*** Opening of Data excerpt ***

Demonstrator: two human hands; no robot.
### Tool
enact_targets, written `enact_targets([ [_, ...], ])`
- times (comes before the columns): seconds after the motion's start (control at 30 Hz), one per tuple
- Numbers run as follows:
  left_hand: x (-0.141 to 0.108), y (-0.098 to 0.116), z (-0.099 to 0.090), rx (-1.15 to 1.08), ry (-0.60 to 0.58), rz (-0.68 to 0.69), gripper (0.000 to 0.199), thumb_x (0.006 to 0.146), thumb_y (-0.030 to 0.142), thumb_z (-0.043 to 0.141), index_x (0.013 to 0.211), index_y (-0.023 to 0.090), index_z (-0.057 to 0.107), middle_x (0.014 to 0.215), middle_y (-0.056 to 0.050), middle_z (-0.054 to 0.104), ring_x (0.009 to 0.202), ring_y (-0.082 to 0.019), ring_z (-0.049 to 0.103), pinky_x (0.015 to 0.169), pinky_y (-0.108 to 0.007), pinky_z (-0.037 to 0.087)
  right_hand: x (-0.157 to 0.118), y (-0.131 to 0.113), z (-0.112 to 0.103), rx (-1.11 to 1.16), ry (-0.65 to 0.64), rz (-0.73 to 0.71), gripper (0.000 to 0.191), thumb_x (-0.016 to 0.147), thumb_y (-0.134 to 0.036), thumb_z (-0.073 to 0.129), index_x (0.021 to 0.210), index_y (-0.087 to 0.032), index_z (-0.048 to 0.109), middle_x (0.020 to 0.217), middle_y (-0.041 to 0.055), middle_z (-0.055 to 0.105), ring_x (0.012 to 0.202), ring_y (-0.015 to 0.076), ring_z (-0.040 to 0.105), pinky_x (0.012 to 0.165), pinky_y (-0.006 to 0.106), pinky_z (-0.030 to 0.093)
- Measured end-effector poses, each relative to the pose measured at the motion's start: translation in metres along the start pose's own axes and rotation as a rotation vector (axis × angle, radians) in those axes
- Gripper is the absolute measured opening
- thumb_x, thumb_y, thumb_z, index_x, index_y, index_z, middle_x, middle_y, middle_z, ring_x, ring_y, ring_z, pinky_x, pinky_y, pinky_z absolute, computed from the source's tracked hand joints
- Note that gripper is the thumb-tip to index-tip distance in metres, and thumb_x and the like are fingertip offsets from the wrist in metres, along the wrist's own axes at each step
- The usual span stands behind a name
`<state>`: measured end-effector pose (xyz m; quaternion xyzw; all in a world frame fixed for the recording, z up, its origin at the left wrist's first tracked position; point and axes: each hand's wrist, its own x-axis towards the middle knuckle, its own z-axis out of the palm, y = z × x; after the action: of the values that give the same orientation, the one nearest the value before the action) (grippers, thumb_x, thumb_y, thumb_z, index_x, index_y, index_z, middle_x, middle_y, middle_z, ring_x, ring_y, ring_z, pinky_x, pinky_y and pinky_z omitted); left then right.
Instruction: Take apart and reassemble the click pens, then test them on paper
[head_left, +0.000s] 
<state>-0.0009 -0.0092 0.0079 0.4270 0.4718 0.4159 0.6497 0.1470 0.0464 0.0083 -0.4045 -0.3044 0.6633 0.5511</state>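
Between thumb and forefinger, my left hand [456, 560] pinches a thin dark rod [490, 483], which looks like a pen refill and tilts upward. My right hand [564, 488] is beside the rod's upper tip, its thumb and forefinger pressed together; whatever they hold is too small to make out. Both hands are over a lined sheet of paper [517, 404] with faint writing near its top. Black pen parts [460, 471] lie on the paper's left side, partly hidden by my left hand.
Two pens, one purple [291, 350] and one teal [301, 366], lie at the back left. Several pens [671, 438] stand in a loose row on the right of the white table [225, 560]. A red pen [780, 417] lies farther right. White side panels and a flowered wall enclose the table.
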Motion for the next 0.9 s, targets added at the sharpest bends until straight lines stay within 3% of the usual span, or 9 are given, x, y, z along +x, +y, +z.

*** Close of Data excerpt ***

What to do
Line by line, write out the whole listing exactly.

Reply
Demonstrator: two human hands; no robot.
### Tool
enact_targets, written `enact_targets([ [_, ...], ])`
- times (comes before the columns): seconds after the motion's start (control at 30 Hz), one per tuple
- Numbers run as follows:
  left_hand: x (-0.141 to 0.108), y (-0.098 to 0.116), z (-0.099 to 0.090), rx (-1.15 to 1.08), ry (-0.60 to 0.58), rz (-0.68 to 0.69), gripper (0.000 to 0.199), thumb_x (0.006 to 0.146), thumb_y (-0.030 to 0.142), thumb_z (-0.043 to 0.141), index_x (0.013 to 0.211), index_y (-0.023 to 0.090), index_z (-0.057 to 0.107), middle_x (0.014 to 0.215), middle_y (-0.056 to 0.050), middle_z (-0.054 to 0.104), ring_x (0.009 to 0.202), ring_y (-0.082 to 0.019), ring_z (-0.049 to 0.103), pinky_x (0.015 to 0.169), pinky_y (-0.108 to 0.007), pinky_z (-0.037 to 0.087)
  right_hand: x (-0.157 to 0.118), y (-0.131 to 0.113), z (-0.112 to 0.103), rx (-1.11 to 1.16), ry (-0.65 to 0.64), rz (-0.73 to 0.71), gripper (0.000 to 0.191), thumb_x (-0.016 to 0.147), thumb_y (-0.134 to 0.036), thumb_z (-0.073 to 0.129), index_x (0.021 to 0.210), index_y (-0.087 to 0.032), index_z (-0.048 to 0.109), middle_x (0.020 to 0.217), middle_y (-0.041 to 0.055), middle_z (-0.055 to 0.105), ring_x (0.012 to 0.202), ring_y (-0.015 to 0.076), ring_z (-0.040 to 0.105), pinky_x (0.012 to 0.165), pinky_y (-0.006 to 0.106), pinky_z (-0.030 to 0.093)
- Measured end-effector poses, each relative to the pose measured at the motion's start: translation in metres along the start pose's own axes and rotation as a rotation vector (axis × angle, radians) in those axes
- Gripper is the absolute measured opening
- thumb_x, thumb_y, thumb_z, index_x, index_y, index_z, middle_x, middle_y, middle_z, ring_x, ring_y, ring_z, pinky_x, pinky_y, pinky_z absolute, computed from the source's tracked hand joints
- Note that gripper is the thumb-tip to index-tip distance in metres, and thumb_x and the like are fingertip offsets from the wrist in metres, along the wrist's own axes at each step
- The usual span stands behind a name
`<state>`: measured end-effector pose (xyz m; quaternion xyzw; all in a world frame fixed for the recording, z up, its origin at the left wrist's first tracked position; point and axes: each hand's wrist, its own x-axis towards the middle knuckle, its own z-axis out of the palm, y = z × x; after the action: of the values that give the same orientation, the one nearest the value before the action) (grippers, thumb_x, thumb_y, thumb_z, index_x, index_y, index_z, middle_x, middle_y, middle_z, ring_x, ring_y, ring_z, pinky_x, pinky_y and pinky_z omitted); left then right.
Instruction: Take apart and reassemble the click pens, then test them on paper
[head_left, +0.000s] 
<state>-0.0009 -0.0092 0.0079 0.4270 0.4718 0.4159 0.6497 0.1470 0.0464 0.0083 -0.4045 -0.3044 0.6633 0.5511</state>
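Between thumb and forefinger, my left hand [456, 560] pinches a thin dark rod [490, 483], which looks like a pen refill and tilts upward. My right hand [564, 488] is beside the rod's upper tip, its thumb and forefinger pressed together; whatever they hold is too small to make out. Both hands are over a lined sheet of paper [517, 404] with faint writing near its top. Black pen parts [460, 471] lie on the paper's left side, partly hidden by my left hand.
Two pens, one purple [291, 350] and one teal [301, 366], lie at the back left. Several pens [671, 438] stand in a loose row on the right of the white table [225, 560]. A red pen [780, 417] lies farther right. White side panels and a flowered wall enclose the table.
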Motion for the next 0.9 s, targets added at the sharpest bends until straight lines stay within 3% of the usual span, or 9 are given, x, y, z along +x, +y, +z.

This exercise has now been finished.